*Work task*. Using the material below, print the line that contains "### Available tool", the line that contains "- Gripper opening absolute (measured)", and every line in between, exactly and nothing else.
== Data extract
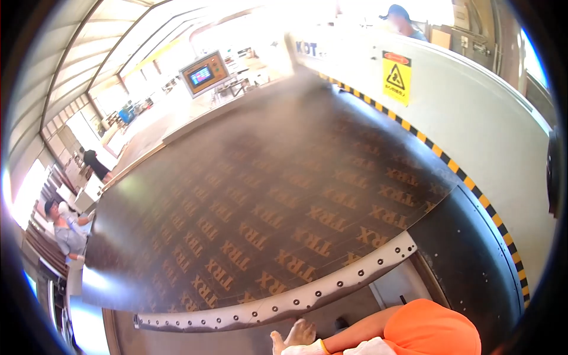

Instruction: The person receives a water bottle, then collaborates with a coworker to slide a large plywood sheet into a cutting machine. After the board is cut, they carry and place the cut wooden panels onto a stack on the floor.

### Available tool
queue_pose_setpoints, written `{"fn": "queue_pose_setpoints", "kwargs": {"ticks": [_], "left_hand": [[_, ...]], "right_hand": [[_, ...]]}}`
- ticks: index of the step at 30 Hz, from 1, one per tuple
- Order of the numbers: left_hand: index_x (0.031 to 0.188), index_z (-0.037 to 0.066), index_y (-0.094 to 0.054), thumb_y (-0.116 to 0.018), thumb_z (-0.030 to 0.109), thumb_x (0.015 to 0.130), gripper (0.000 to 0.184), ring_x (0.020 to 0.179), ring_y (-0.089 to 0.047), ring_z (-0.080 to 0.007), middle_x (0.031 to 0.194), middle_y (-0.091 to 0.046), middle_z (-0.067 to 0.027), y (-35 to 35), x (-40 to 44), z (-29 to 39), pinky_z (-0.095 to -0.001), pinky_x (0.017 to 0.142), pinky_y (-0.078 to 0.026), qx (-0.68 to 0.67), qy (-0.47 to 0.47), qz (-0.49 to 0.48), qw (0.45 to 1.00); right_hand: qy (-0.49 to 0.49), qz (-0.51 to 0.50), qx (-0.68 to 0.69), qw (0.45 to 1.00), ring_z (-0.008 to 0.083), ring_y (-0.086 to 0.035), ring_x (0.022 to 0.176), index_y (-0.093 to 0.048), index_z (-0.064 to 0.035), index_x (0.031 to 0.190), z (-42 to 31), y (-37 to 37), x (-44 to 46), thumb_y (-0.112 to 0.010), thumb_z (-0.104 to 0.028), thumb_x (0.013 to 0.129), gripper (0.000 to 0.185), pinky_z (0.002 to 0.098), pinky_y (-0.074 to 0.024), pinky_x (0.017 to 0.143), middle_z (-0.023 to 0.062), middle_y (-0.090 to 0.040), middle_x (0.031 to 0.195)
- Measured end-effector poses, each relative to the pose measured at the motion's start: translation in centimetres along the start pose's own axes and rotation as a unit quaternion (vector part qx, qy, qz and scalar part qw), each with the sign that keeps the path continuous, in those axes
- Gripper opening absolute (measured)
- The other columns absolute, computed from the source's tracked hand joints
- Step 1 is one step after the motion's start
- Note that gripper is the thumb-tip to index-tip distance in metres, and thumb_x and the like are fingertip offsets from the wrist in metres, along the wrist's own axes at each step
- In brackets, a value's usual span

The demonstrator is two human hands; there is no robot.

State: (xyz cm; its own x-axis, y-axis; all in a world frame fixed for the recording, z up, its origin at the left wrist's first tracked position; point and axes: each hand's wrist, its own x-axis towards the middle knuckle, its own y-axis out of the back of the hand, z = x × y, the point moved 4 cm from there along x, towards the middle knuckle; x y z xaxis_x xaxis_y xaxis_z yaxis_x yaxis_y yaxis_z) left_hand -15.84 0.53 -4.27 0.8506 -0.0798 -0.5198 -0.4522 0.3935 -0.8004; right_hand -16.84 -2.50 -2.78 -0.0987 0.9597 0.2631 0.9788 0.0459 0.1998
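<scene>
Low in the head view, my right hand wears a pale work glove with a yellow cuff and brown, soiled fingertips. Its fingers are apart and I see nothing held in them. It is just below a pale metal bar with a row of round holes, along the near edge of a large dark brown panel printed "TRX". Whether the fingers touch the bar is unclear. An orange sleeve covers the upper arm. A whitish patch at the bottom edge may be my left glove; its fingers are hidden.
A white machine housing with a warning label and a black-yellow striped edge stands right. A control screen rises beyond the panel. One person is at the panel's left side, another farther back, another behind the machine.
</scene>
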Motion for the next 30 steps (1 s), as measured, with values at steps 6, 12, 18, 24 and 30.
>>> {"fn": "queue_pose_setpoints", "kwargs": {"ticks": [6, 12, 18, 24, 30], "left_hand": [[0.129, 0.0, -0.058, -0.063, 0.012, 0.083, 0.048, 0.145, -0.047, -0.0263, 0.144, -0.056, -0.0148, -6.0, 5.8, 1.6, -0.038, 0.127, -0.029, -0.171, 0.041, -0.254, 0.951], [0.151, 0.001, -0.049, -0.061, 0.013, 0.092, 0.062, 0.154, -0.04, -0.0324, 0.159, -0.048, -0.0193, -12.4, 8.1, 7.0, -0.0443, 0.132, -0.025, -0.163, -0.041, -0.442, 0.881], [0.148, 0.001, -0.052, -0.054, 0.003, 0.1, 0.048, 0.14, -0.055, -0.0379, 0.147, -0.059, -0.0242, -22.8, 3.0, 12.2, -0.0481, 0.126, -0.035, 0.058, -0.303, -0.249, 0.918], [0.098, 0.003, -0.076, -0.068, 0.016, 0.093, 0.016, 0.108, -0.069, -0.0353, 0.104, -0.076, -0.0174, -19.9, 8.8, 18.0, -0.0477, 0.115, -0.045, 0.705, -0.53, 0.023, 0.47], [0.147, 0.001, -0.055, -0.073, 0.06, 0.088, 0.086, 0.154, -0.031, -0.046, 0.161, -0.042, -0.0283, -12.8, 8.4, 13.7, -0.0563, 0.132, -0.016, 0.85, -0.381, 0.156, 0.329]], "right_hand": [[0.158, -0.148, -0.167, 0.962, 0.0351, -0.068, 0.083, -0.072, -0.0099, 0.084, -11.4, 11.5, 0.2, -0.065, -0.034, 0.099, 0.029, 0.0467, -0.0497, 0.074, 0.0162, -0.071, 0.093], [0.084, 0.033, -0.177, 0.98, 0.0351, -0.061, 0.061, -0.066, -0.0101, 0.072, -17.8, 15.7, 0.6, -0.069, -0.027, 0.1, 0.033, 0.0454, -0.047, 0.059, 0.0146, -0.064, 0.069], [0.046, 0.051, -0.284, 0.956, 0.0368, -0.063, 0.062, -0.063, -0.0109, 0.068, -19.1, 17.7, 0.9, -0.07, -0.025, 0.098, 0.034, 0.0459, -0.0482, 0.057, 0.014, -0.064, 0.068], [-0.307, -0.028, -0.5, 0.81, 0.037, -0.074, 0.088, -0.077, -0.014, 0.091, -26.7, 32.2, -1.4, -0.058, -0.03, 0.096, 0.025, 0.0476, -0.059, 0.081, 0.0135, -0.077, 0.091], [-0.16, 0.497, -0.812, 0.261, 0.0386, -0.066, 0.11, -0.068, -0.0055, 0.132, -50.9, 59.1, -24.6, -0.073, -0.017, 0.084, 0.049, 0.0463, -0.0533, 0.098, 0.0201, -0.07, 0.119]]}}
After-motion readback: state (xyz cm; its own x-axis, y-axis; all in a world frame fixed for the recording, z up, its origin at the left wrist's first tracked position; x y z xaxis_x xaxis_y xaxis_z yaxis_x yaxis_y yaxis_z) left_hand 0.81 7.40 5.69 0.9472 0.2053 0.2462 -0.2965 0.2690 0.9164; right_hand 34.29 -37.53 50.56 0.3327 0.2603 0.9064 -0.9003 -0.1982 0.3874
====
*Response for this exercise*.
### Available tool
queue_pose_setpoints, written `{"fn": "queue_pose_setpoints", "kwargs": {"ticks": [_], "left_hand": [[_, ...]], "right_hand": [[_, ...]]}}`
- ticks: index of the step at 30 Hz, from 1, one per tuple
- Order of the numbers: left_hand: index_x (0.031 to 0.188), index_z (-0.037 to 0.066), index_y (-0.094 to 0.054), thumb_y (-0.116 to 0.018), thumb_z (-0.030 to 0.109), thumb_x (0.015 to 0.130), gripper (0.000 to 0.184), ring_x (0.020 to 0.179), ring_y (-0.089 to 0.047), ring_z (-0.080 to 0.007), middle_x (0.031 to 0.194), middle_y (-0.091 to 0.046), middle_z (-0.067 to 0.027), y (-35 to 35), x (-40 to 44), z (-29 to 39), pinky_z (-0.095 to -0.001), pinky_x (0.017 to 0.142), pinky_y (-0.078 to 0.026), qx (-0.68 to 0.67), qy (-0.47 to 0.47), qz (-0.49 to 0.48), qw (0.45 to 1.00); right_hand: qy (-0.49 to 0.49), qz (-0.51 to 0.50), qx (-0.68 to 0.69), qw (0.45 to 1.00), ring_z (-0.008 to 0.083), ring_y (-0.086 to 0.035), ring_x (0.022 to 0.176), index_y (-0.093 to 0.048), index_z (-0.064 to 0.035), index_x (0.031 to 0.190), z (-42 to 31), y (-37 to 37), x (-44 to 46), thumb_y (-0.112 to 0.010), thumb_z (-0.104 to 0.028), thumb_x (0.013 to 0.129), gripper (0.000 to 0.185), pinky_z (0.002 to 0.098), pinky_y (-0.074 to 0.024), pinky_x (0.017 to 0.143), middle_z (-0.023 to 0.062), middle_y (-0.090 to 0.040), middle_x (0.031 to 0.195)
- Measured end-effector poses, each relative to the pose measured at the motion's start: translation in centimetres along the start pose's own axes and rotation as a unit quaternion (vector part qx, qy, qz and scalar part qw), each with the sign that keeps the path continuous, in those axes
- Gripper opening absolute (measured)

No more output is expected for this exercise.